Dining Etiquette 101 – The Art of dining
29 August, 2019
Do you ever feel like Jack from the Titanic when you’ve been invited to a fancy wedding? You look down at your plate and see a plethora of forks. Sweat starts to form and drips from your brow as your stress levels rise. Don’t stress, we’ve got you! We’ve got the easiest tips and tricks; and do’s and don’ts to remember which fork goes with what meals, without shooting a snail across the room.
Work Your Way In
This is one of the things we learned from Titanic, and it’s stuck in our brain since. And quite honestly, it’s so simple to remember. With each course served, use a new cutlery setting. We find this extremely frustrating as we are usually the ones doing the dishes. But you have to fake it till you make it, right? With your first course served, use the fork furthest from the plate, and continue working your way in until main course.
Do’s and Don’ts
With a couple of simple do’s and don’ts, we can teach you transparent tips to accommodate and help you through.
Continue to sip from your glass in the exact same spot as your first sip.

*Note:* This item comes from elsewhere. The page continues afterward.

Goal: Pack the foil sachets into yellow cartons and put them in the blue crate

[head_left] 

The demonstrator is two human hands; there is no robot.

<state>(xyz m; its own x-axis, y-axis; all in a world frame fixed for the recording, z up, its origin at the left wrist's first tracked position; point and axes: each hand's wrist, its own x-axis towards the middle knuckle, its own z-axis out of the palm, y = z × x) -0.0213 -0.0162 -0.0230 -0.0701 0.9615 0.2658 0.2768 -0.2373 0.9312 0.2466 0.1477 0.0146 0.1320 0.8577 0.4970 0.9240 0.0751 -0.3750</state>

This avoids a lip ring forming around the top of the glass. You apparently should also place your glass back in the same spot on the table each time you pick it up.
Lift your menu from the table. This may be tough in an amber light setting and you didn’t bring your glasses. But if you have 20/20 vision, always keep one part of the menu attached to the table.
Keep the rim of your plate as clean as possible, this is out of respect for the wait staff.
Clink your glass. Don’t cheers. Don’t do a boomerang story for the gram. Just don’t.
Tell everyone you’re going to the bathroom. Even if you use the term restroom. Don’t say dunny. Don’t say loo. Do not tell everyone where you are going. Simply excuse yourself from the table.
What we may seem to be completely normal behaviour, can be considered extremely rude in a fine dining situation. Just like Vivian Ward in the all-time classic Pretty Woman, you too can learn how to be surrounded by fancy people, all while knowing quite well you are a commoner.